While Colvin often narrowly misses shrapnel and bullets that come all too dangerously close, she doesn’t escape unscathed after each trauma. She is plagued by nightmares and horrifying memories, flashing back. Sounds trigger her and she’s back amidst the terror and back at the forefront. She’s back there in Libya, in Syria or Sri Lanka. She drinks and she smokes, her private war is fought on an internalized mental battleground. She suffers from PTSD, haunted in particular by a young girl’s corpse that reappears in her nightmares and flashbacks.
The great message that this film delivers is a reminder of the great legacy of Marie Colvin, a woman who like many journalists who steadfastly do their job to expose the corruption that lies within governments around the world. It’s a message of sheer courage as she searched for the truth. Colvin died for it.
The realism that Heineman depicts about the horrors of war while paying homage to great journalism makes for a harrowing and compelling watch. The bombardment scenes are tense and torturous. The scenes from Colvin’s 2003 reporting of the mass graves of 600 Kuwaitis is riveting as the women mourn the death of their sons and husbands. The hospital scene in Syria is equally brutal and disturbing.

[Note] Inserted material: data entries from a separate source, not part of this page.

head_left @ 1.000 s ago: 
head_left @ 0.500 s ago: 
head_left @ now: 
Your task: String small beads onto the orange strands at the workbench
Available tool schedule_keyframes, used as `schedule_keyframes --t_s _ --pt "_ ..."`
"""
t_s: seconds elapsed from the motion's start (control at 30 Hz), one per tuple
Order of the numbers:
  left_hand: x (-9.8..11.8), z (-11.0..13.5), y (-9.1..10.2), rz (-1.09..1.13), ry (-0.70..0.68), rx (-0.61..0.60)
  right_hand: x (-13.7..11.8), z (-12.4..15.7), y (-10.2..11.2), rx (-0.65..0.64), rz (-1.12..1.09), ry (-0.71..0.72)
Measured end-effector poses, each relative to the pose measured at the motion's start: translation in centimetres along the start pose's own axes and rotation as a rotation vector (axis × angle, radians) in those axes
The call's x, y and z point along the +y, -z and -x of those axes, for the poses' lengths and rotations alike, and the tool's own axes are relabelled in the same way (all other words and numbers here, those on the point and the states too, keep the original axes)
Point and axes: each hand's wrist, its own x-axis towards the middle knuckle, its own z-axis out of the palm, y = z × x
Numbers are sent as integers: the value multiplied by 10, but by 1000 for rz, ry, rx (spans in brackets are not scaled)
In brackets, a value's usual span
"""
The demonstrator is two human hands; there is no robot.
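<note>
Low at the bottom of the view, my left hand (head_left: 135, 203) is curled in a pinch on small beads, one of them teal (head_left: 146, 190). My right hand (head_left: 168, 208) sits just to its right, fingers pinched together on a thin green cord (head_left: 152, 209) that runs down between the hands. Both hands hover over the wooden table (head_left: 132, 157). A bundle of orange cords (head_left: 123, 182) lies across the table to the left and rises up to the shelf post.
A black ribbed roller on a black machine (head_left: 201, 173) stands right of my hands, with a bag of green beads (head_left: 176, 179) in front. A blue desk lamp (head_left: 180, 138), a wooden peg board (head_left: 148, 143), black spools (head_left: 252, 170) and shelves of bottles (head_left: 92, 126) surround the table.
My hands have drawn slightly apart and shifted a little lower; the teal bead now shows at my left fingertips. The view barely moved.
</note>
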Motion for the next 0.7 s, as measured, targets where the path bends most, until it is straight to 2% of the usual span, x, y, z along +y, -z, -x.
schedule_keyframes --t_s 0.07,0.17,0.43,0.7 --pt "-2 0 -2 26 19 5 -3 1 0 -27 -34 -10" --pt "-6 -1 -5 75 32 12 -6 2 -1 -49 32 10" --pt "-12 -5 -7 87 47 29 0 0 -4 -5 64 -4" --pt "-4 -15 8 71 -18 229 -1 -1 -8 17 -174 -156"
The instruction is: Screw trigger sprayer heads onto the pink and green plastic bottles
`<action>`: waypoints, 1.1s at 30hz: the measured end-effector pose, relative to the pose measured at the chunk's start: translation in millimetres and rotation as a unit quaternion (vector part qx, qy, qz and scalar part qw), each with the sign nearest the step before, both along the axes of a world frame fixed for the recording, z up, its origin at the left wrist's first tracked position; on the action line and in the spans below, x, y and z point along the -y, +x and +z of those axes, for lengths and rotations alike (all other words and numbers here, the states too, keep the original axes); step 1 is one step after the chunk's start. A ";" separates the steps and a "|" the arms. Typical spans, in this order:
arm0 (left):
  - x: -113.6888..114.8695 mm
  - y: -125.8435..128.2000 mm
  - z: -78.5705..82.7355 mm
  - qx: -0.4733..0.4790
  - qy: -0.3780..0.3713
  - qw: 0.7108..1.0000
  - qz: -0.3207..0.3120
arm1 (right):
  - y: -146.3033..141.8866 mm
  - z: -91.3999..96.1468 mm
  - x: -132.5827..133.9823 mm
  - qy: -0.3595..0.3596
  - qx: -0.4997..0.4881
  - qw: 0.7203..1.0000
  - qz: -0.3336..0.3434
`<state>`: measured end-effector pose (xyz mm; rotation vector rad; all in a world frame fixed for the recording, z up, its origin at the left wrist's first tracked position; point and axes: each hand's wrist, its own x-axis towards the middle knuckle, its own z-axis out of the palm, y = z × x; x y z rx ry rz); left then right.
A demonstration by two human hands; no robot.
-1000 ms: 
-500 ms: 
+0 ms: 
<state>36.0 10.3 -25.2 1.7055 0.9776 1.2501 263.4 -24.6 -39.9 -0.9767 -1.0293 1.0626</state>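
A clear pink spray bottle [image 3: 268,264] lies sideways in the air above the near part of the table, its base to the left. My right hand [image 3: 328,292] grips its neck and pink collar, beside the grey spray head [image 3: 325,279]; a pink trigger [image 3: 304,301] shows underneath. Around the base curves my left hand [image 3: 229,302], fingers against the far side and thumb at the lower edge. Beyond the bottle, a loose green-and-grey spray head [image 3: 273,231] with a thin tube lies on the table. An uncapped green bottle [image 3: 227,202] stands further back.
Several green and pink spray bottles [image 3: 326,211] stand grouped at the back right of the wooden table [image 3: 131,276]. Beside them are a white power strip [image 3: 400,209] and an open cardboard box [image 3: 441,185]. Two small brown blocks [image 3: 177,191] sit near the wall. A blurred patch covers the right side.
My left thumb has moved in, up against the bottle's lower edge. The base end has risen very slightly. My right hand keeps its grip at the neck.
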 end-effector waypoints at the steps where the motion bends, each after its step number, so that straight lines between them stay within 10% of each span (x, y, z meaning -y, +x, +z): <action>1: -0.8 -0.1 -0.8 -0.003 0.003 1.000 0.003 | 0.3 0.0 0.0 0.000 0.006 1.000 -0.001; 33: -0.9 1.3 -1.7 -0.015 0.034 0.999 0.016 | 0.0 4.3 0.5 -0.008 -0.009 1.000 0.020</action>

Heineman’s narrative builds to the siege of Homs, Syria, the place where Colvin would ultimately lose her life. Her cameraman Paul is always warning her to leave, but she wants to get that story out to the world to show the true story of civilian suffering and under attack from the regime. It plays out to CNN and would be her last story before she meets her tragically end.
Heineman’s film envelops us great cinematography and immersive set pieces, especially those shots of the war zones, but this is Pike’s film and her performance is fascinating and captivating. In a word, Pike is superb.
A Private War was a hard watch at 10am, so it was on to film two, the surprise screening of Stan & Ollie. I will be posting thoughts on that in my update once that embargo has lifted, so stay tuned.
Film number three this afternoon was Boy Erased, where we were blessed with Garrard Conley and Joel Edgerton attending the screening.
The film is based on Conley’s memoirs and stars Lucas Hedges. Edgerton wrote and directed the film. During the film’s Q&A he said it was producer Kerry Roberts who threw fuel on the fire. “She is the reason the film exists.” Egerton told the packed Salamander screening room. He went on to say he had grown up morbidly curious about institutions that try to change people and this film was about a family who actively sought to lock their child up in an attempt to reshape him into someone he was not. The details of the book made him even more fascinated. Edgerton says, “I learned it wasn’t so cut and dry and the foundation was about the conflict of religion and truth.”
As soon as Boy Erased ended, as daylight faded, it was on to the final film of the night, Steve McQueen’s Widows. Stay tuned for more because it’s time for another screening.
On a side note, it’s Saturday and I still haven’t ordered my crab cakes. I will not leave this town without ordering them. Salamander’s food and those crab cakes are to die for.